JAKARTA - Terdakwa kasus ujaran kebencian, Sugi Nur Raharja alias Gus Nur dituntut 2 tahun penjara oleh jaksa penuntut umum (JPU). Kuasa hukum Gus Nur, Ricky Fatamazaya mengaku kecewa dengan hasil tuntutan tersebut.
Ricky menilai penanganan kasus hukum yang menyeret Gus Nur lebih terkesan sebagai peradilan politik ketimbang peradilan hukum.
"Tuntutan ini sangat mengecewakan. Jangan sampai lebih terkesan bahwasanya ini bukan peradilan hukum, ini peradilan politik. Jangan sampai seperti itu," kata Ricky di Pengadilan Negeri Jakarta Selatan, Selasa, 23 Maret.
Menurut Ricky, tuntutan tersebut tak sesuai. Sebab, pihak yang menjadi saksi korban, yakni Menteri Agama Yaqut Cholil Chomumas dan Ketua PBNU Said Aqil Siradj tak pernah datang selama persidangan.
Tercatat, keduanya sudah empat kali urung memenuhi panggilan untuk memberi kesaksian. Oleh sebab itu, ia ragu atas pembuktian kasus ujaran kebencian yang dilakukan Gus Nur.

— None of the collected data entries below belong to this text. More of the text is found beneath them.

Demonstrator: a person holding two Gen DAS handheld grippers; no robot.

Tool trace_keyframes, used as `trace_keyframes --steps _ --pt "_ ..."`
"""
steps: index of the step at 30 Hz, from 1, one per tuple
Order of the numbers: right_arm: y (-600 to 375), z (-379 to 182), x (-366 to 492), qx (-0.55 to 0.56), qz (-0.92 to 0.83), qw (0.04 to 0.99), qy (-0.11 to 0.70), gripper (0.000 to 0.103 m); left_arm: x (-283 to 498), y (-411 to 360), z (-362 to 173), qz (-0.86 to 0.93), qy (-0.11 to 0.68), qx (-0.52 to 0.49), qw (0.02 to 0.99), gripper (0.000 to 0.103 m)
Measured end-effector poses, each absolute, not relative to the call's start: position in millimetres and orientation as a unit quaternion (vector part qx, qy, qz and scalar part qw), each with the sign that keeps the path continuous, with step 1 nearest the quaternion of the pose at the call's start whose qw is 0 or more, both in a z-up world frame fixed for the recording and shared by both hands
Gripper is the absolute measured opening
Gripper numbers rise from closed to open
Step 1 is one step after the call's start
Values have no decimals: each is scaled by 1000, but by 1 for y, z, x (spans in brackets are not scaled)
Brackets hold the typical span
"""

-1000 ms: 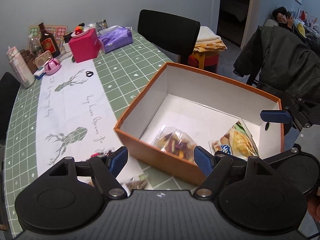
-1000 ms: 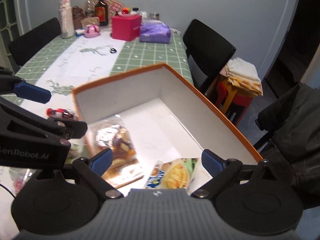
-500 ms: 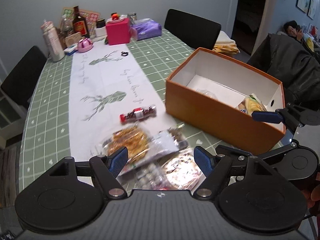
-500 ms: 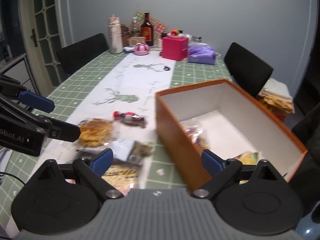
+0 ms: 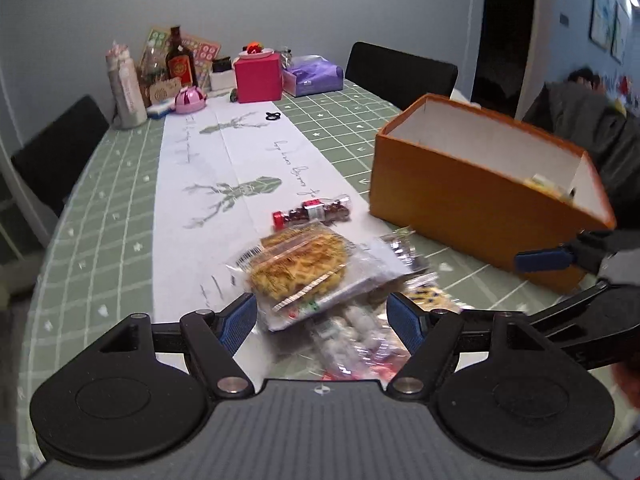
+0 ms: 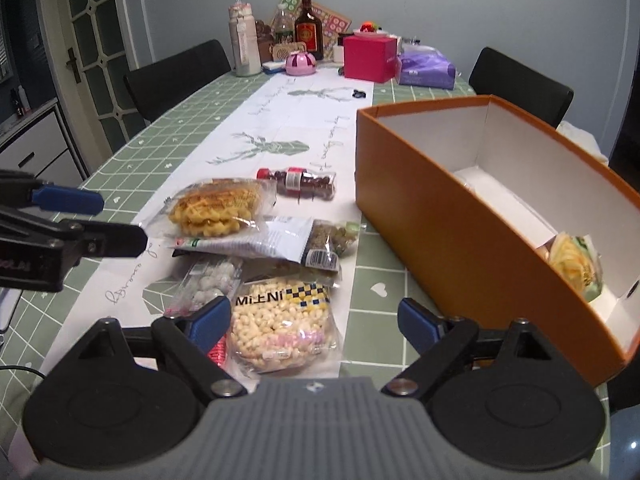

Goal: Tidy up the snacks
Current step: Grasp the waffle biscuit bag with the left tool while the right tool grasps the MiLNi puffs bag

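An open orange box (image 6: 460, 216) stands on the table at the right, with a yellow snack bag (image 6: 574, 264) inside; it also shows in the left wrist view (image 5: 472, 196). Left of it lies a pile of snacks: a waffle pack (image 6: 216, 208) (image 5: 300, 264), a small bottle of dark red snacks (image 6: 298, 180) (image 5: 312, 212), a white pouch (image 6: 264, 240), a puffed rice cake pack (image 6: 280, 320) and a pack of white candies (image 6: 208, 280). My left gripper (image 5: 322, 316) is open above the pile. My right gripper (image 6: 314, 320) is open over the rice cake pack.
The table has a green checked cloth (image 6: 168, 136) with a white runner. At its far end stand a pink box (image 6: 368, 58), a purple tissue pack (image 6: 426, 68), a dark bottle (image 6: 308, 32) and jars. Black chairs (image 6: 176, 76) stand around it.
Both grippers have pulled back from over the box interior to the snack pile left of it. Both stay open and empty.
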State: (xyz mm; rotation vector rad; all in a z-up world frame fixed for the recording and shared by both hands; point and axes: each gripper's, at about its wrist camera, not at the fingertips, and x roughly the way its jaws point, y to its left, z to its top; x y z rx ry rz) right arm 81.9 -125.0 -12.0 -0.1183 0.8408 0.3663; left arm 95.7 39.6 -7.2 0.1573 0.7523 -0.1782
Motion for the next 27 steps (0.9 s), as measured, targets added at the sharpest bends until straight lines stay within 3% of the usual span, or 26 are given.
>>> trace_keyframes --steps 5,8,21,27 --pt "-117 -26 95 -61 171 885 429 88 115 38 -31 -93 375 154 909 81" --pt "-117 -33 103 -57 169 879 442 88 124 40 -41 -90 382 170 904 71" --pt "-111 -59 112 -43 190 861 470 89 126 39 -54 -77 376 166 909 12" --pt "-108 -62 113 -33 202 854 479 93 108 41 -38 -49 377 124 917 5"
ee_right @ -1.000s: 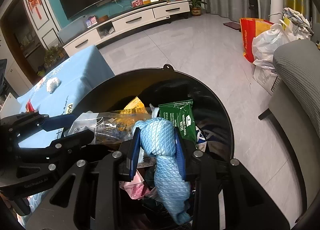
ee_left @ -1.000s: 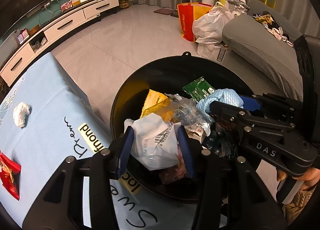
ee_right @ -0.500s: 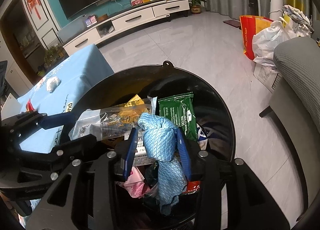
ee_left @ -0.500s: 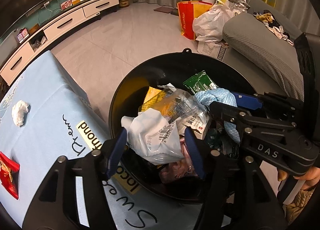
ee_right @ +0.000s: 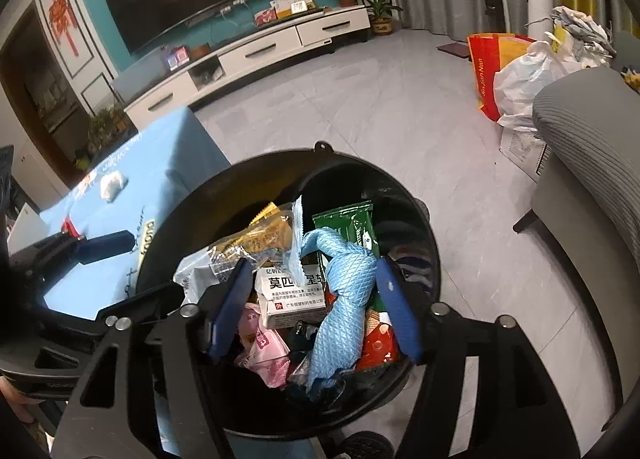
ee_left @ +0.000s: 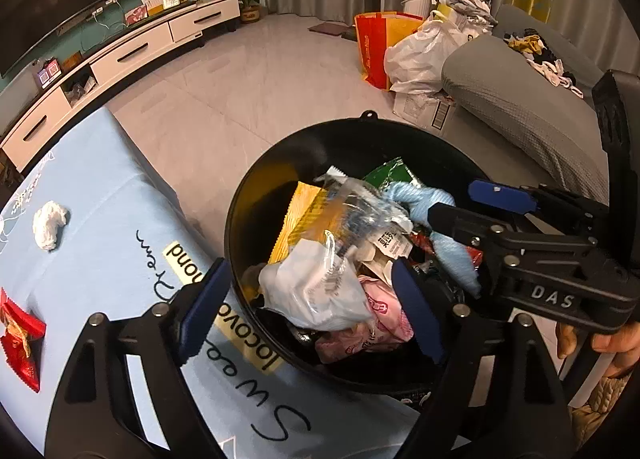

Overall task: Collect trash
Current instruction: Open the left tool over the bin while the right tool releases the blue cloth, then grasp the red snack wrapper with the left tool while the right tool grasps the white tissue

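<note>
A black round bin [ee_left: 280,155] stands beside the blue table and holds several wrappers and a small box. My left gripper [ee_left: 312,299] hangs over it, its jaws opening. A white plastic bag [ee_left: 316,291] lies on the pile between the pads, touching neither. My right gripper [ee_right: 312,307] is over the same bin [ee_right: 400,187], its jaws also opening. A light blue cloth [ee_right: 344,299] has sunk onto the trash between its pads. A crumpled white tissue [ee_left: 49,224] and a red wrapper [ee_left: 20,339] lie on the table.
The blue tablecloth [ee_left: 100,259] with black lettering meets the bin on the left. A grey sofa [ee_left: 520,111] is on the right, with an orange bag [ee_left: 372,47] and a white bag [ee_left: 416,55] behind it. A hand [ee_left: 596,343] holds the right gripper's handle.
Both grippers' jaws have spread wide. The white bag has slipped out of the left pads and the blue cloth out of the right pads, and both have dropped onto the pile in the bin.
</note>
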A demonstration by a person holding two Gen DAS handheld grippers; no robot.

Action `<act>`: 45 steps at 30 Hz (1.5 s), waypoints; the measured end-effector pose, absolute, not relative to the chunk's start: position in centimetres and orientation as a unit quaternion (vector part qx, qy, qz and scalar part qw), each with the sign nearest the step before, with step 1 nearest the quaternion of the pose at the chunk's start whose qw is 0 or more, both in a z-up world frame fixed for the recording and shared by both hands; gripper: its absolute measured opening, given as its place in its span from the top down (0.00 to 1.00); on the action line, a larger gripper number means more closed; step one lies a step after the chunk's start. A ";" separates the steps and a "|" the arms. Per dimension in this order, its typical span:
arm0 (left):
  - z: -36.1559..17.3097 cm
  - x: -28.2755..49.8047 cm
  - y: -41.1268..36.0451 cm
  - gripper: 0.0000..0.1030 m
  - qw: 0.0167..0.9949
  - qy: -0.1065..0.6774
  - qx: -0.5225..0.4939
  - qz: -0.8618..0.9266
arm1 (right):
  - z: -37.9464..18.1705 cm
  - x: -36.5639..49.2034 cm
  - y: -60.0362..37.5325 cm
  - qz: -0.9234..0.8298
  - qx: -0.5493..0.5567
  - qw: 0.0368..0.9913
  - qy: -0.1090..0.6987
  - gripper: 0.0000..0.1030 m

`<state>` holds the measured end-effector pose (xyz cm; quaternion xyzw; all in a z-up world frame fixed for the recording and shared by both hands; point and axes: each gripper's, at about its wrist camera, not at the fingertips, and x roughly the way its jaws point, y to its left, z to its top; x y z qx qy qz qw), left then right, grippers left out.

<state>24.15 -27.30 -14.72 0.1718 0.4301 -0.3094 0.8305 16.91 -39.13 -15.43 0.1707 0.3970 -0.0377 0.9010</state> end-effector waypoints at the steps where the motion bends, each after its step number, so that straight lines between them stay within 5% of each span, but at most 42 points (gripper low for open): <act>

"Sangat disayangkan yang korban ini kan siapa, misalnya korban adalah Pak Yaqut dan juga di situ ada Pak Aqil Siraj begitu, tapi pada pembuktian di persidangan itu tidak pernah hadir sekalipun," tuturnya.
BACA JUGA:
Oleh sebab itu, kuasa hukum Gus Nur akan melayangkan pleidoi atau pembelaan pada pekan depan. Namun, ia belum memastikan pleidoi dilakukan dalam bentuk tertulis atau dibacakan langsung.
"Kita tetap akan melakukan pleidoi karena memang dijadwalkan pekan depan. Hari Senin, kita akan melakukan pleidoi. Bagaimana konsepnya, kita berpikir berkas tetap kita upayakan kirim ke pengadilan," jelasnya.
Adapun jaksa menuntut terdakwa kasus ujaran kebencian, Sugi Nur Raharja alias Gus Nur dengan pidana selama dua tahun penjara. Tak hanya itu, Gus Nur juga dikenakan denda sebesar Rp100 juta. Jika Gus Nur tidak membayar denda tersebut, sebagai gantinya masa kurungan akan ditambah selama tiga bulan.
Gus Nur ditetapkan tersangka dalam perkara penyebaran ujaran kebencian tak lama setelah ditangkap di kediamannya di Kecamatan Pakis, Malang, Jawa Timur, pada 24 Oktober.
Gus Nur didakwa dengan dua dakwaan alternatif, yakni pertama pasal 45A ayat (2) jo pasal 28 ayat (2) Undang-undang Republik Indonesia nomor 19 tahun 2016 tentang perubahan atas Undang-undang Republik Indonesia nomor 11 tahun 2008 tentang Informasi dan Transaksi Elektronik.
Atau, Pasal 45 ayat (3) jo, pasal 27 ayat (3) Undang-undang Republik Indonesia nomor 19 tahun 2016 tentang perubahan atas Undang-undang Republik Indonesia nomor 11 tahun 2008 tentang Informasi dan Transaksi Elektronik.